▸ WORK ORDER: Output all of the data verbatim.
::: DATA
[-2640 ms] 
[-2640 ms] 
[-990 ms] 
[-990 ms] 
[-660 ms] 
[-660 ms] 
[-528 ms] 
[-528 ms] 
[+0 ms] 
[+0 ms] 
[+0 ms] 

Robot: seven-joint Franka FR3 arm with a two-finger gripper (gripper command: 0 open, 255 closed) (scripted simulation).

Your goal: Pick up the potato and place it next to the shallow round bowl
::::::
▸ YOUR RESPONSE:
[-2640 ms] 
[-2640 ms] 
[-990 ms] 
[-990 ms] 
[-660 ms] 
[-660 ms] 
[-528 ms] 
[-528 ms] 
[+0 ms] 
[+0 ms] 
[+0 ms] 

Robot: seven-joint Franka FR3 arm with a two-finger gripper (gripper command: 0 open, 255 closed) (scripted simulation).

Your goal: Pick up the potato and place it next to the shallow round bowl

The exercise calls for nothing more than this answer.